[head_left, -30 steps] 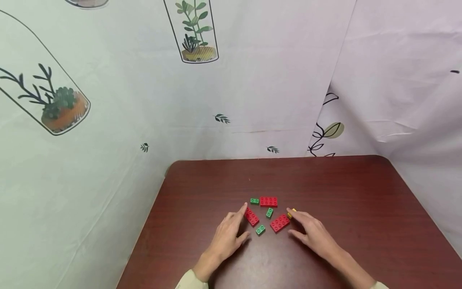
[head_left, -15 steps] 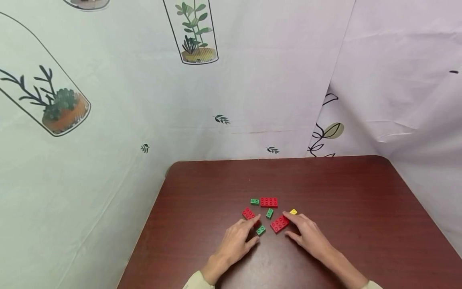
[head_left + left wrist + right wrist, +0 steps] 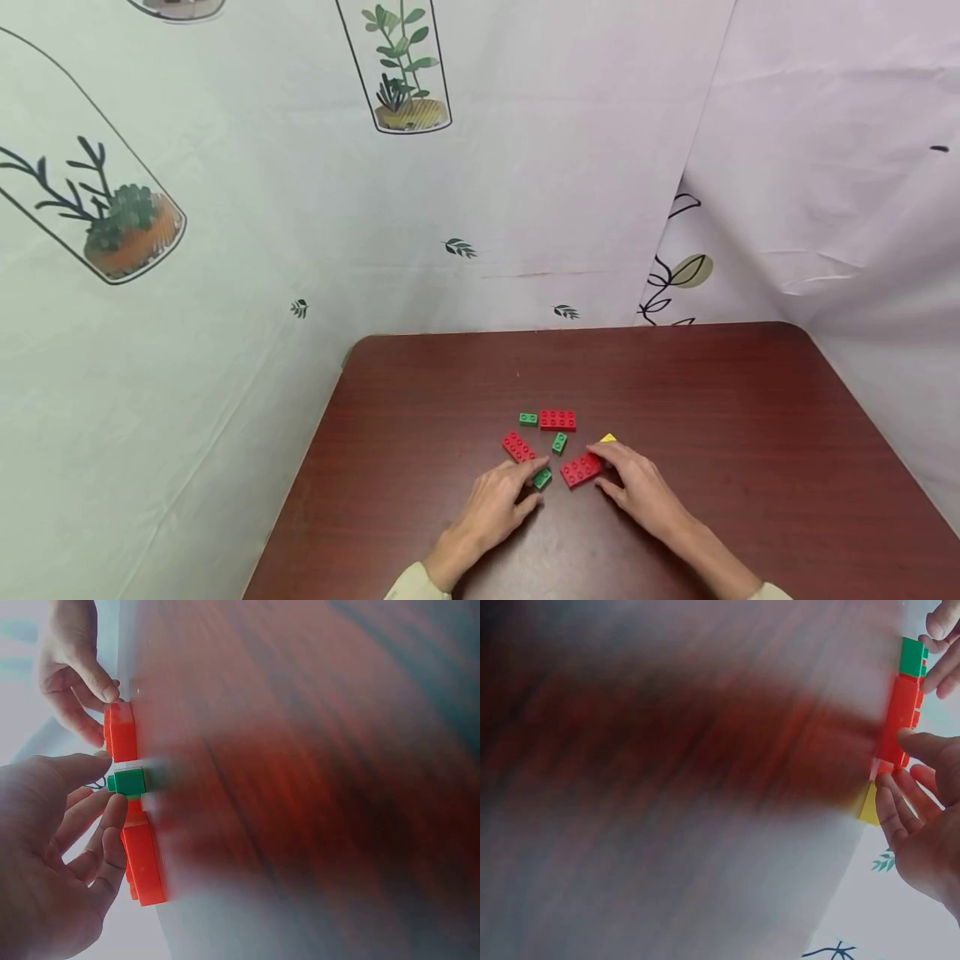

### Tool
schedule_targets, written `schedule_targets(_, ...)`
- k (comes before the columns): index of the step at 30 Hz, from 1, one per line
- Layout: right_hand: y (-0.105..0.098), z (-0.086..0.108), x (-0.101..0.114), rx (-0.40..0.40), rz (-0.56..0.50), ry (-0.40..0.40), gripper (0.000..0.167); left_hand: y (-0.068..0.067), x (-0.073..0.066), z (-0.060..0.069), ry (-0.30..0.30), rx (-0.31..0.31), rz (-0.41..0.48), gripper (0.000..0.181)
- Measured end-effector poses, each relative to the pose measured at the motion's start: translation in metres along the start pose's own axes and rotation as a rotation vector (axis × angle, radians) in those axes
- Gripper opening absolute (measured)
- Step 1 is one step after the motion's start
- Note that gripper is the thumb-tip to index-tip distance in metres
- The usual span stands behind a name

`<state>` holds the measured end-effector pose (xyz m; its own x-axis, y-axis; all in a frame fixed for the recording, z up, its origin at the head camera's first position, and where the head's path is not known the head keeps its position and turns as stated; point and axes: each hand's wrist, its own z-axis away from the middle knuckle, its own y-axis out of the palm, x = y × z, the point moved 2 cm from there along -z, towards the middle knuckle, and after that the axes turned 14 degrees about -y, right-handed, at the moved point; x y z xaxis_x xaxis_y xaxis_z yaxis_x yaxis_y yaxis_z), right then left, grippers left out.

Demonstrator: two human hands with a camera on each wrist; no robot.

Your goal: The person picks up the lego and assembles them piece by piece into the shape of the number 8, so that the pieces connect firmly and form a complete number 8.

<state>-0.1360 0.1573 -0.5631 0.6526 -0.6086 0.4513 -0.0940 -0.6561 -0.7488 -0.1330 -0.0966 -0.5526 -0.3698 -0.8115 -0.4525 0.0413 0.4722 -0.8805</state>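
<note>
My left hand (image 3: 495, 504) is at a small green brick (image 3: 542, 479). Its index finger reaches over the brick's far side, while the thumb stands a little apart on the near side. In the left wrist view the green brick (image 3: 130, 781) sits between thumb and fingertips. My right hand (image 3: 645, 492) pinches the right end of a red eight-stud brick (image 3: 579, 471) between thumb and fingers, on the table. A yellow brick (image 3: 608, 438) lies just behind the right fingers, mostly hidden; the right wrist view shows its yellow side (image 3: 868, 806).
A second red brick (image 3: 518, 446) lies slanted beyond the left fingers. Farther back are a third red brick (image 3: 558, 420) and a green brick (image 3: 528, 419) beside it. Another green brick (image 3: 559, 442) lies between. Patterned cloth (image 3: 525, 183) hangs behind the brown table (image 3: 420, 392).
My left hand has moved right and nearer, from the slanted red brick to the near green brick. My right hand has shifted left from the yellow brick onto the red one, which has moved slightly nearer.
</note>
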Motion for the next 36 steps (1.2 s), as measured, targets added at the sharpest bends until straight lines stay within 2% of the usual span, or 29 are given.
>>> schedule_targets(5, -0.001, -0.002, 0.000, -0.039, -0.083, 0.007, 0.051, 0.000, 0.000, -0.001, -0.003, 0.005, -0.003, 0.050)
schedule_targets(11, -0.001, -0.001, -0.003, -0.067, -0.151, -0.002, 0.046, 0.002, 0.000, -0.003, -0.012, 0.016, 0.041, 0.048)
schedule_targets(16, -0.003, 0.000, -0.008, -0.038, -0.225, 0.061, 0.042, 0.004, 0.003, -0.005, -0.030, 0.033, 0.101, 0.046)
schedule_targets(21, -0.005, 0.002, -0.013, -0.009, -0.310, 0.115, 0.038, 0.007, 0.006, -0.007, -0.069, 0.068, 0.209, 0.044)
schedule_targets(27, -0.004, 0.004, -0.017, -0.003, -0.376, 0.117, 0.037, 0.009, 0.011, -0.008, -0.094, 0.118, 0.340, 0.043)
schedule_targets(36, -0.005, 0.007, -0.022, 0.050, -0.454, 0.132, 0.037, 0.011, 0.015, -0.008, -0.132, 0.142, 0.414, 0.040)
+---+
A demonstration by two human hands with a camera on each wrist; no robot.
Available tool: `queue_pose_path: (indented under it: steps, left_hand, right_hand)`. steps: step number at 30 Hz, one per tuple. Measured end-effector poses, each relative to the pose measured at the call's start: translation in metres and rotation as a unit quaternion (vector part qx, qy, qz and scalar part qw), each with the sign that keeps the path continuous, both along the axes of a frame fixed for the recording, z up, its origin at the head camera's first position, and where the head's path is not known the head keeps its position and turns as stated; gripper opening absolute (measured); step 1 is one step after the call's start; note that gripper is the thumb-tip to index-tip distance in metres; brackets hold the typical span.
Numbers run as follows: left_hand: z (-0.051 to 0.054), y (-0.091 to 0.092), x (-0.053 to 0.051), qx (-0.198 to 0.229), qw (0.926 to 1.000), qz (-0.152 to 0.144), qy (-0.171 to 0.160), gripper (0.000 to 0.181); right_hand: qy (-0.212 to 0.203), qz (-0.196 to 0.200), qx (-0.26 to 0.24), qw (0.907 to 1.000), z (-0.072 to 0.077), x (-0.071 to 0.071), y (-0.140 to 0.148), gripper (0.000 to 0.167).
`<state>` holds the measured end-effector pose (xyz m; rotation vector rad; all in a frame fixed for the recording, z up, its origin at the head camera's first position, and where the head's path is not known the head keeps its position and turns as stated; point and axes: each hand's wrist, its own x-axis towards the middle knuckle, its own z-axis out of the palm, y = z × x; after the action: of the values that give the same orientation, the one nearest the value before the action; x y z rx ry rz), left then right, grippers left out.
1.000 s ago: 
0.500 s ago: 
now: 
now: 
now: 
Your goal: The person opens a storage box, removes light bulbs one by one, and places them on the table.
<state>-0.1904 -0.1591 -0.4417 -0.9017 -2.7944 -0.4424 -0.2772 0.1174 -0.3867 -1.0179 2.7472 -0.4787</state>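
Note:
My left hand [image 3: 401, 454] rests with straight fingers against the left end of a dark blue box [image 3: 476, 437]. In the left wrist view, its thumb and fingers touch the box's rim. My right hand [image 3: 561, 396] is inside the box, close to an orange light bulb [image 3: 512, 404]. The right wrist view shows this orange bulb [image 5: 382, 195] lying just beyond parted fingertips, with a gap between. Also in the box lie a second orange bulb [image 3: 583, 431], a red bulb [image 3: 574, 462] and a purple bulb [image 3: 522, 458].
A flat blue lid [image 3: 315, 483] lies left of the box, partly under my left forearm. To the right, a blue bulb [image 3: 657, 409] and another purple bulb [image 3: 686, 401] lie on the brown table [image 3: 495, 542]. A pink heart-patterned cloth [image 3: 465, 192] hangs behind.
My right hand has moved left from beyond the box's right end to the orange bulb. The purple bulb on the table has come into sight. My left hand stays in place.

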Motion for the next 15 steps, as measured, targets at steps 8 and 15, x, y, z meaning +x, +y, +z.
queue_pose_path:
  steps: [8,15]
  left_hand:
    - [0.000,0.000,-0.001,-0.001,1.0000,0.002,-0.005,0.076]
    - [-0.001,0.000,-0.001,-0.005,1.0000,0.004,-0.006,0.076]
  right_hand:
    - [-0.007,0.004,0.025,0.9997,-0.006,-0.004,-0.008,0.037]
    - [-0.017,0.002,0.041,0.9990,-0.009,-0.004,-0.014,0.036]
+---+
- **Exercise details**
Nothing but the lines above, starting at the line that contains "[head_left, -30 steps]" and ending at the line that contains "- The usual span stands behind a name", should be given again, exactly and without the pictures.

- **Exercise response**
[head_left, -30 steps] 
[head_left, -15 steps] 
[head_left + left wrist + right wrist, +0 steps] 

### Tool
schedule_targets, written `schedule_targets(_, ...)`
- k (comes before the columns): index of the step at 30 Hz, from 1, one per line
- Layout: right_hand: y (-0.105..0.098), z (-0.086..0.108), x (-0.101..0.114), rx (-0.40..0.40), rz (-0.56..0.50), ry (-0.40..0.40), gripper (0.000..0.167); left_hand: y (-0.068..0.067), x (-0.073..0.066), z (-0.060..0.069), ry (-0.30..0.30), rx (-0.31..0.31), rz (-0.41..0.48), gripper (0.000..0.181)
- Measured end-effector poses, each relative to the pose measured at the motion's start: translation in metres along the start pose's own axes and rotation as a rotation vector (axis × angle, radians) in those axes
- Gripper opening absolute (measured)
- Step 1 is one step after the motion's start
- Note that gripper is the thumb-tip to index-tip distance in metres
- The usual span stands behind a name

The exercise ends with this answer.